What's prompting this is a tiny bit of insanity on my part. I'll fully admit it! There's a part of me that would like the seatpost to match the stem and the handlebars. But based on the stem and handlebar I'm fairly keen on, I'm less than thrilled with the seatpost options.

To give you a bit about me, I've been riding for about 3.5 years now. I don't race and I have zero intention of doing so. I'm a bit taller and a bit skinnier than your average American. I ride to escape, to stress relieve. I'm more interested in long distances like centuries. There's a guy at my church that rides across Nevada as part of a charity event. ~675 miles over 6 days. I would love to be able to join in with that in the next few years.

To cut to the chase, how much of a difference does the material, manufacturer, style, etc. make?
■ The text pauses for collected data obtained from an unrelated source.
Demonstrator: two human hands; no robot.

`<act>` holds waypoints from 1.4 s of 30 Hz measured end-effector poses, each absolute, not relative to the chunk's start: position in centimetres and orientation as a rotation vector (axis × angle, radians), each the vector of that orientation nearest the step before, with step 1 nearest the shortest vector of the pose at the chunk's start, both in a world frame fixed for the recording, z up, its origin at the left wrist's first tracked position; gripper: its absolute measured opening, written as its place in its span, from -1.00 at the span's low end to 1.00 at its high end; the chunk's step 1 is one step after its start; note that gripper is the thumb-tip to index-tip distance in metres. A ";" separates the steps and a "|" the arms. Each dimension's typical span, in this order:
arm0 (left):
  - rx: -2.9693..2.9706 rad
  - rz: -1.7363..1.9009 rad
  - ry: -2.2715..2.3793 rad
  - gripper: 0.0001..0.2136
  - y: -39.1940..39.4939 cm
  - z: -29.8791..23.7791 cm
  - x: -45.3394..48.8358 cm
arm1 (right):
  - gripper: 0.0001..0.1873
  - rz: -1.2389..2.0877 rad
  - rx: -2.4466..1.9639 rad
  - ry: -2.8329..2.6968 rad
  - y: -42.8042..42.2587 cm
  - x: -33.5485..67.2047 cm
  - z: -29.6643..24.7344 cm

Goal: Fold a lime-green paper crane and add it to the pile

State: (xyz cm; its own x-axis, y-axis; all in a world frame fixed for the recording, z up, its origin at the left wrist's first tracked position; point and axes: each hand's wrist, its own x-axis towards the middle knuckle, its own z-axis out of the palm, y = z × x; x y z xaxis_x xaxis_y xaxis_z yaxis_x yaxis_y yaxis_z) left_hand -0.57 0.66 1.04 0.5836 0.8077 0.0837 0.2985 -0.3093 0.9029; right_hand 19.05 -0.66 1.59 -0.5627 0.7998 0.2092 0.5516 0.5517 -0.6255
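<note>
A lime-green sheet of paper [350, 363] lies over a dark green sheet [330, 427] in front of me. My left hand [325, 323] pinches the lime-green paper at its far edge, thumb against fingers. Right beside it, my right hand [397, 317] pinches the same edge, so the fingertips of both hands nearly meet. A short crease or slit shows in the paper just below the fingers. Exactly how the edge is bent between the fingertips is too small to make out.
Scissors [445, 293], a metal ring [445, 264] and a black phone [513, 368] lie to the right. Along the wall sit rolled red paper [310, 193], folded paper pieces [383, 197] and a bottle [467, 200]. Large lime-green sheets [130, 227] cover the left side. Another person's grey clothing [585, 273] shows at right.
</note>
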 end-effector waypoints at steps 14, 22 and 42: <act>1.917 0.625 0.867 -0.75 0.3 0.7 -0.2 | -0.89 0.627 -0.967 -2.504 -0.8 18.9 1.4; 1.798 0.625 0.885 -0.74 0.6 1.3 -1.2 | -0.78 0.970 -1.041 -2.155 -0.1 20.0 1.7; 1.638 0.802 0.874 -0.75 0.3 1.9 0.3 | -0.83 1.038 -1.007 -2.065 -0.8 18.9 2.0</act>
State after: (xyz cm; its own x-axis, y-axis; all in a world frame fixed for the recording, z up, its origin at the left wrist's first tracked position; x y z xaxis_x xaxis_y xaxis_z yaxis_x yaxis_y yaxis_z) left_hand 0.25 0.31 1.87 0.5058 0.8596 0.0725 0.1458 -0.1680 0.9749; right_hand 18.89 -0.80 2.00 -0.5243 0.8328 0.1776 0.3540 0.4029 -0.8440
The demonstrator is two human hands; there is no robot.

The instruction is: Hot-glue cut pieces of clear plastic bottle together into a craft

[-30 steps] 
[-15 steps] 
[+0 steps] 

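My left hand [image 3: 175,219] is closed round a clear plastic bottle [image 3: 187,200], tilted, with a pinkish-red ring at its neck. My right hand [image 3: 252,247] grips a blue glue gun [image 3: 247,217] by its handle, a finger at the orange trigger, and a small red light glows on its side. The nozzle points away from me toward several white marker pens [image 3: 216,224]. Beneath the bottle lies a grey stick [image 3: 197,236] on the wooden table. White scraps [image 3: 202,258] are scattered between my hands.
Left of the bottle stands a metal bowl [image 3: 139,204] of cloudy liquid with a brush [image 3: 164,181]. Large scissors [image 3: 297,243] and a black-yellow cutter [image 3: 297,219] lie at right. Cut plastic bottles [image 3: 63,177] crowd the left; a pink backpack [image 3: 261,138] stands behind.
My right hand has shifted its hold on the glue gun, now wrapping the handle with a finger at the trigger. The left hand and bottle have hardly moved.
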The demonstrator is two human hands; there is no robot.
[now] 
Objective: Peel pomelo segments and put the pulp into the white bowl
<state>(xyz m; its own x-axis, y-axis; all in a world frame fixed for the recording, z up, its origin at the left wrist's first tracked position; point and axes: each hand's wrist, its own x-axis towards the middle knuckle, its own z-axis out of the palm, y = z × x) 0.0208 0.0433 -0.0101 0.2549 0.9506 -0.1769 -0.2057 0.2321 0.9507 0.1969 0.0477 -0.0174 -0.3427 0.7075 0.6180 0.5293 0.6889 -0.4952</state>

In other words, are seatposts close enough to each other that a schlub like me won't notice so by all means appeal to your vanity? Or are they the most vital component and you should dedicate the rest of your life obtaining the One, True, All-Encompasing Seatpost to Rule Them All? Or is there something a bit in-between? E.g. anything alu are basically the same but if you go CF then you should only get this brand, or CF is only for weight so save your money and get alu, etc., etc. And then there's the saddle attachment point: is the post material less important than the 1 bolt vs. 2 bolt vs. dilithium crystal actuator vs. etc...? :mad2:

For my specific needs, the frame takes 27.2mm.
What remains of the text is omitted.